#### EXERCISE OBJECTIVE
List all lines of the data that include the string "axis".

#### DATA

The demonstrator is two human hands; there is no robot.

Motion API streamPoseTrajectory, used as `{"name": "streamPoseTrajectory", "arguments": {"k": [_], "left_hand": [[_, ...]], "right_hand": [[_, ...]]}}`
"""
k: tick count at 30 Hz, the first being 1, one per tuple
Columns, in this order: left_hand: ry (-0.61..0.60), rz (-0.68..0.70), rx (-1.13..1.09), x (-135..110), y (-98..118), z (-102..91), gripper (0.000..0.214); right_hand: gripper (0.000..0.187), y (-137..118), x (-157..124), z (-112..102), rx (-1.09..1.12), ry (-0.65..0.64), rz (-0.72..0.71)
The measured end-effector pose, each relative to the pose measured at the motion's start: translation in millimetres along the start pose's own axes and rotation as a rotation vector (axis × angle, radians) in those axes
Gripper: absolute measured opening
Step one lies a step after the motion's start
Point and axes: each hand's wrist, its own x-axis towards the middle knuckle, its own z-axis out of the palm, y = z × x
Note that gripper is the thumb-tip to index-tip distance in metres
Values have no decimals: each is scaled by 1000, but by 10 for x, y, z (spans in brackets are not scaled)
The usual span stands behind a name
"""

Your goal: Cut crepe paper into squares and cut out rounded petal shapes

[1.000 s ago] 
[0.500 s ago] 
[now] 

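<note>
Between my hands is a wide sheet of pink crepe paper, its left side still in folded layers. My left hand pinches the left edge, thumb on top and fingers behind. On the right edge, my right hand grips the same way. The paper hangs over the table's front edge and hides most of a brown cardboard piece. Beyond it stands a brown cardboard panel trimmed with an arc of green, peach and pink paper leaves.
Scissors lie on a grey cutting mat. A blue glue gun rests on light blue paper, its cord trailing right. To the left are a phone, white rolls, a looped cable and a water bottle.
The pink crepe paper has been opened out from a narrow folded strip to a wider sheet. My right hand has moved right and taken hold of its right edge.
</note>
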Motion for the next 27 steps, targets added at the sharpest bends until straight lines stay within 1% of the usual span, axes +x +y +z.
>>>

#### TASK ANSWER
The measured end-effector pose, each relative to the pose measured at the motion's start: translation in millimetres along the start pose's own axes and rotation as a rotation vector (axis × angle, radians) in those axes
Point and axes: each hand's wrist, its own x-axis towards the middle knuckle, its own z-axis out of the palm, y = z × x

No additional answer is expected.